▸ PROBLEM TO WORK ON: Only the lines below starting at the one containing "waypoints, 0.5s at" and ending at the one containing "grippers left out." belong in the answer, each copied exactly.

─── DATA

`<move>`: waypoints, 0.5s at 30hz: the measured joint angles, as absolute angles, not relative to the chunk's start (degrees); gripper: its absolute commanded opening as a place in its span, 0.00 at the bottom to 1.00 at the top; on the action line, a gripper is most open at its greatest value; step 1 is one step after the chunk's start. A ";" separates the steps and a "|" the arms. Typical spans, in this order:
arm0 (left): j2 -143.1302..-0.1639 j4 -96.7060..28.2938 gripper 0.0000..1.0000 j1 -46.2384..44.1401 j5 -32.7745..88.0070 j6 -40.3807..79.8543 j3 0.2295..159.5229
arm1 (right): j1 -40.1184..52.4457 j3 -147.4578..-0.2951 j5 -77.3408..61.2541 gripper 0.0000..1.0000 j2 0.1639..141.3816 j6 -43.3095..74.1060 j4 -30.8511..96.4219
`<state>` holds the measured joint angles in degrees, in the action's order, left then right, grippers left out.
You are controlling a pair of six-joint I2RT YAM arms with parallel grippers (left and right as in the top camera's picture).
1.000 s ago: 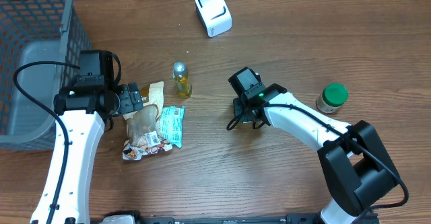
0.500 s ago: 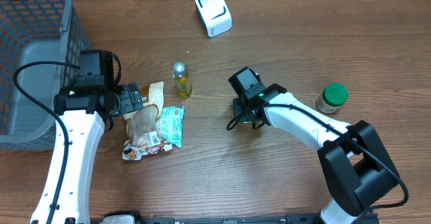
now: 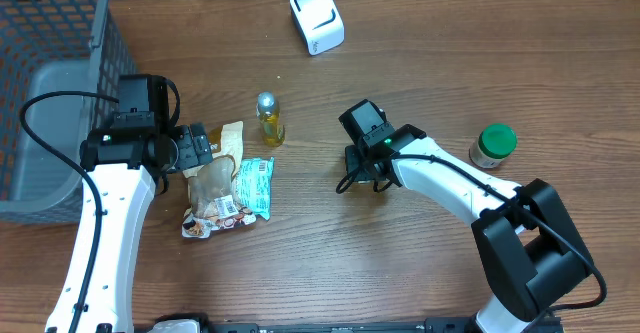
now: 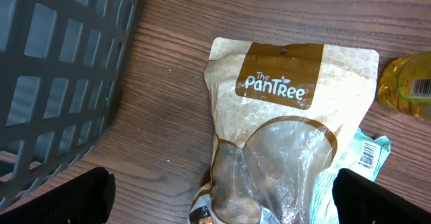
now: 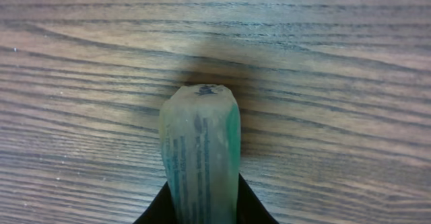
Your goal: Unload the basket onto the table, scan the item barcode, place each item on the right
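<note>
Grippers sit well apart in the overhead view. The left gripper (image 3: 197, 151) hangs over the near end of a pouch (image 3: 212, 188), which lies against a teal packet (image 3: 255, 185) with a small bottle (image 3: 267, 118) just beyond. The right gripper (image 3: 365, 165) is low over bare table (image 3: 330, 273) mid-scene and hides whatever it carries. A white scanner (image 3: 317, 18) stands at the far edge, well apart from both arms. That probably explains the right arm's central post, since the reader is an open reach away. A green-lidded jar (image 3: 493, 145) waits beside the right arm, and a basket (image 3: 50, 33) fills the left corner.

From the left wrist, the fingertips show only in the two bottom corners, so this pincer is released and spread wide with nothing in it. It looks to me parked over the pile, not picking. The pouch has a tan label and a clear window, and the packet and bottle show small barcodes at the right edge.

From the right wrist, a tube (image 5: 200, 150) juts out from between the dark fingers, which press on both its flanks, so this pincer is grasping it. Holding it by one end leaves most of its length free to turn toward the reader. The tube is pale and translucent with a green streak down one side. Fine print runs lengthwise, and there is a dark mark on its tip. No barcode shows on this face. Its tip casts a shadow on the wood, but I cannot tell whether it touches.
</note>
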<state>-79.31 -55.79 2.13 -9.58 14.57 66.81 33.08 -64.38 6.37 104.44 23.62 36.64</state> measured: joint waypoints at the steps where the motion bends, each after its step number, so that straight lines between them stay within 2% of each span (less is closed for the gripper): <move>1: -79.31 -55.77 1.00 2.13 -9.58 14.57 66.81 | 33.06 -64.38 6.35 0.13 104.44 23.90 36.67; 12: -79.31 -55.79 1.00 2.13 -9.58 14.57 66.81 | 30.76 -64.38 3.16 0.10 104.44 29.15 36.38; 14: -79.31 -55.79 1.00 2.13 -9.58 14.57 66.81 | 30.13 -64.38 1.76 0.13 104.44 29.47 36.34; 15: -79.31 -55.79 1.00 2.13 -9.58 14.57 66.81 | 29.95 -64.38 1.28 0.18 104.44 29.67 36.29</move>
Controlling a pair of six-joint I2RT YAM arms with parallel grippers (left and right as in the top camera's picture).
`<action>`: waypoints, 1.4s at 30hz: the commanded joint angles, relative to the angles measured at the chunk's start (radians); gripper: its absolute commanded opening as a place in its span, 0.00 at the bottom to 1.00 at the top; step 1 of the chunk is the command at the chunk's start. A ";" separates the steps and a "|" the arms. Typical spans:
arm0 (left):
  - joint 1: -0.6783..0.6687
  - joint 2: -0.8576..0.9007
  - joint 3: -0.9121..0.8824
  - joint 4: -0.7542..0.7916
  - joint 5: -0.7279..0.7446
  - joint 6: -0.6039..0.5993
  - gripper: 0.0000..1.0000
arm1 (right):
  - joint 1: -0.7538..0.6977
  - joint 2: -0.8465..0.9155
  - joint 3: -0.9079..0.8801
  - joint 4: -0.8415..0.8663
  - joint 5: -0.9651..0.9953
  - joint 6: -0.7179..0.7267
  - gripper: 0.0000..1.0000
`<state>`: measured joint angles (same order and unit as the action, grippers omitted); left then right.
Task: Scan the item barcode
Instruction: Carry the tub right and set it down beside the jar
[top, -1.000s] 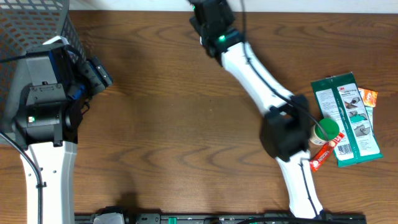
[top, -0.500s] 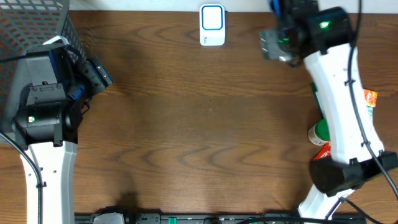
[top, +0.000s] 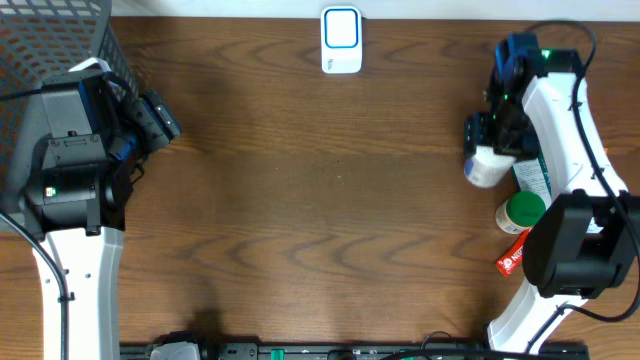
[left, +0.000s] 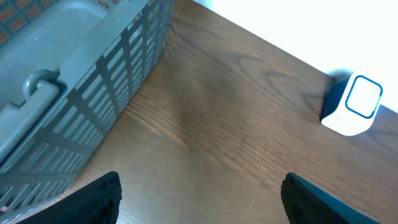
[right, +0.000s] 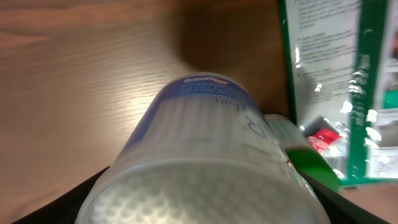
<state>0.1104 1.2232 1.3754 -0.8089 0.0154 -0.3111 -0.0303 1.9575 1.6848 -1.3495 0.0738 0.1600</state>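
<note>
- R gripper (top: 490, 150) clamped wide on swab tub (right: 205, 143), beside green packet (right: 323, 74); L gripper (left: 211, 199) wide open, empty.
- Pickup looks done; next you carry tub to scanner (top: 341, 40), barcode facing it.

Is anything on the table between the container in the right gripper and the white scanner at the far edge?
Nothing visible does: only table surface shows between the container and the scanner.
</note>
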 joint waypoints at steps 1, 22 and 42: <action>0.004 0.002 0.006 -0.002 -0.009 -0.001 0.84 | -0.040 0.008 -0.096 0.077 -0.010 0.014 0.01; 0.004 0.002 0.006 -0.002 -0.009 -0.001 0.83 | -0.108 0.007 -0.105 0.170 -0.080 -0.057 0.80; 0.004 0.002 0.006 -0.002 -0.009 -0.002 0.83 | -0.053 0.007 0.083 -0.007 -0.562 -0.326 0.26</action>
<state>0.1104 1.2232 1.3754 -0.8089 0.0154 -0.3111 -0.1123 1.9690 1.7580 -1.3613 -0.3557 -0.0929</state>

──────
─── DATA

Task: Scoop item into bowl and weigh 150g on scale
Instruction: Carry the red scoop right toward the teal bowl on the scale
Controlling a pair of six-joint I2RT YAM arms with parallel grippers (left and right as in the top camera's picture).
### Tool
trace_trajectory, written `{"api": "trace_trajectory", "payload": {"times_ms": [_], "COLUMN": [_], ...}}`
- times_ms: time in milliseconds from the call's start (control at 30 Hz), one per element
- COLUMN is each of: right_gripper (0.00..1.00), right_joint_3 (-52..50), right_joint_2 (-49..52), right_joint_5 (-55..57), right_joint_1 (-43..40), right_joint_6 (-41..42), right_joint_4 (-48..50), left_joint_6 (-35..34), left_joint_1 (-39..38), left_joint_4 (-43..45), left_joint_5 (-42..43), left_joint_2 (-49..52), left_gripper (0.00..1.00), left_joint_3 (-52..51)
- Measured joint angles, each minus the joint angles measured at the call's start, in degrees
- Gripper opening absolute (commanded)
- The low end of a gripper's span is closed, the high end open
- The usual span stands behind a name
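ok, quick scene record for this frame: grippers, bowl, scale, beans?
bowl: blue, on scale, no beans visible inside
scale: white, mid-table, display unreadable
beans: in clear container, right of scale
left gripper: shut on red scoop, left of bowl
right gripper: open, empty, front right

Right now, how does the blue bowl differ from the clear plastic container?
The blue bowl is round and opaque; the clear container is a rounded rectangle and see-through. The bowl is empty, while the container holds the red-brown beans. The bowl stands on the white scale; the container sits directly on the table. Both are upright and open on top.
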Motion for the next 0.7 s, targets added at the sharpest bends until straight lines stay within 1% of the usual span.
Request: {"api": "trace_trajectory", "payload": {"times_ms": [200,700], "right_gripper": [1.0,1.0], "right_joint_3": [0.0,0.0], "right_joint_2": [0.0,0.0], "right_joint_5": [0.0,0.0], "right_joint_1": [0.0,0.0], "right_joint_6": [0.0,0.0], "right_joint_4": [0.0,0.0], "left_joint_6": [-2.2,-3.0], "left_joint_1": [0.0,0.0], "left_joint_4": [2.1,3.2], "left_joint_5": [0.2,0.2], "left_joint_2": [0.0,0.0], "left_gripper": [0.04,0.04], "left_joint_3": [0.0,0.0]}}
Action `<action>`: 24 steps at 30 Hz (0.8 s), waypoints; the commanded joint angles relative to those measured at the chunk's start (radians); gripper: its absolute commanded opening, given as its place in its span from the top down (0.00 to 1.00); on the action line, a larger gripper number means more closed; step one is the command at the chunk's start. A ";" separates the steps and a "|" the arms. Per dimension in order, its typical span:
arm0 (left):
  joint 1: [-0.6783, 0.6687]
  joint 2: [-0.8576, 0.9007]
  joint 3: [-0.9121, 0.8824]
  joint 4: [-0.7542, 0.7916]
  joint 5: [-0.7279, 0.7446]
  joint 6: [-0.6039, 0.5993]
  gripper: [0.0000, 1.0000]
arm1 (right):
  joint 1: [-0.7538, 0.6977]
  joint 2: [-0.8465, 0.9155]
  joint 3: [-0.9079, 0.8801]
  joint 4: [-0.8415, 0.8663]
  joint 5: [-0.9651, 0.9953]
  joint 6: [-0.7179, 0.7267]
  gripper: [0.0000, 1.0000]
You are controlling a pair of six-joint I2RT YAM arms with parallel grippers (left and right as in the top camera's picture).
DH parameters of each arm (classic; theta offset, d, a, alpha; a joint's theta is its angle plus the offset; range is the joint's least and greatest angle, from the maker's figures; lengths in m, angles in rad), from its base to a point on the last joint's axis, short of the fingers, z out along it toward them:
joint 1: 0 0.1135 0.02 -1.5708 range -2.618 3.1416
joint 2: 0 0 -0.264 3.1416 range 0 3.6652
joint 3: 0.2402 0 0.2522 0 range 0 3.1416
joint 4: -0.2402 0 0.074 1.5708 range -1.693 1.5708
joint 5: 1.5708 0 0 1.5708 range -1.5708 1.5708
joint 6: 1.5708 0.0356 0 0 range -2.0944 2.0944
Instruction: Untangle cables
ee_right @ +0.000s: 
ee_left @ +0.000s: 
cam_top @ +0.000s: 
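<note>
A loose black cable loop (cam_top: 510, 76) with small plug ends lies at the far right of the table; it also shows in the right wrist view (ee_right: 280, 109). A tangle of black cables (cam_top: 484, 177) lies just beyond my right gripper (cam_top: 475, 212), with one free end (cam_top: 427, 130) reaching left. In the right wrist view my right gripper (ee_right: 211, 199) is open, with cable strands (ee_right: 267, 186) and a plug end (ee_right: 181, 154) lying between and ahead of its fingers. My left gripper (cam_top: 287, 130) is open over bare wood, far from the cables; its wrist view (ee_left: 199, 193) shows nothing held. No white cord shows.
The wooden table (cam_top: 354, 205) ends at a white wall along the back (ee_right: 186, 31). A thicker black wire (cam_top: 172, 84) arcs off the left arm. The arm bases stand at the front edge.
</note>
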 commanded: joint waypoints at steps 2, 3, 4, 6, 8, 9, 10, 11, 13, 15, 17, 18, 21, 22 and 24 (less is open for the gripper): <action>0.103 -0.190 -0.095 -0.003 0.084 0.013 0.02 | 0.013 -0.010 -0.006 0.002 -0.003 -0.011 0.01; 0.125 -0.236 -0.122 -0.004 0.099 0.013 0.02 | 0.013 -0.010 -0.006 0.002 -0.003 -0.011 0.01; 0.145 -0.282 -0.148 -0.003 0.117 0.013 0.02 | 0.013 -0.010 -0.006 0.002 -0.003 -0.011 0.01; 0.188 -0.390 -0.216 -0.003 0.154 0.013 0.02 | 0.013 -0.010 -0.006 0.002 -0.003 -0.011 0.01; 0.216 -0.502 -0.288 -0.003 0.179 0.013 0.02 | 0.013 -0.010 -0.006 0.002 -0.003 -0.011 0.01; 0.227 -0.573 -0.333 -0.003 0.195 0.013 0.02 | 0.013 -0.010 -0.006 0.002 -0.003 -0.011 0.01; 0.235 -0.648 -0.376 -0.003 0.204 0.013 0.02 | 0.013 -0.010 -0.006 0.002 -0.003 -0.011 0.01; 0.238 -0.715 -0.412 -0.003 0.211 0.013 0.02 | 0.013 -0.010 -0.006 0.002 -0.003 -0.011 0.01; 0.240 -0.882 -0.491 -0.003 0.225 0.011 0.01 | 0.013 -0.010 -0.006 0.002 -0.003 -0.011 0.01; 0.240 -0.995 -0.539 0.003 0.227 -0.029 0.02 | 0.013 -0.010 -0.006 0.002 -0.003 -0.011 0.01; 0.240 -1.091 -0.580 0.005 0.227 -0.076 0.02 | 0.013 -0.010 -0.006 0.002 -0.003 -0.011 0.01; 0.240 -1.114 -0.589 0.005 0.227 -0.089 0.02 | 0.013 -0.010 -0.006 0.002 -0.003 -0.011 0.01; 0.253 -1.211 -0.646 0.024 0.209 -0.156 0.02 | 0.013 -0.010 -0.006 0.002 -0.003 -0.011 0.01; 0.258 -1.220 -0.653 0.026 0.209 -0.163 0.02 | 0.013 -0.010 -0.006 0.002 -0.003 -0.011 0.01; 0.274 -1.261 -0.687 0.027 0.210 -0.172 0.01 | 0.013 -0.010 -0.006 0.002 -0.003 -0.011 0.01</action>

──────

▸ COMPLETED TASK:
`<move>`: waypoints, 0.5s at 30hz: the measured joint angles, as absolute angles, not relative to the chunk's start (degrees); gripper: its absolute commanded opening as a place in its span, 0.00 at the bottom to 1.00 at the top; on the action line, a gripper is most open at its greatest value; step 1 is one step after the chunk's start. A ";" separates the steps and a "|" the arms. Typical spans, in this order:
arm0 (left): j2 -143.1302..-0.1639 j4 -96.7060..28.2938 gripper 0.0000..1.0000 j1 -46.2384..44.1401 j5 -32.7745..88.0070 j6 -40.3807..79.8543 j3 0.2295..159.5229
arm1 (right): j1 -40.1184..52.4457 j3 -147.4578..-0.2951 j5 -77.3408..61.2541 gripper 0.0000..1.0000 j2 0.1639..141.3816 j6 -43.3095..74.1060 j4 -30.8511..96.4219
`<state>` holds the measured joint angles in degrees, in the action's order, left then right, grippers left out.

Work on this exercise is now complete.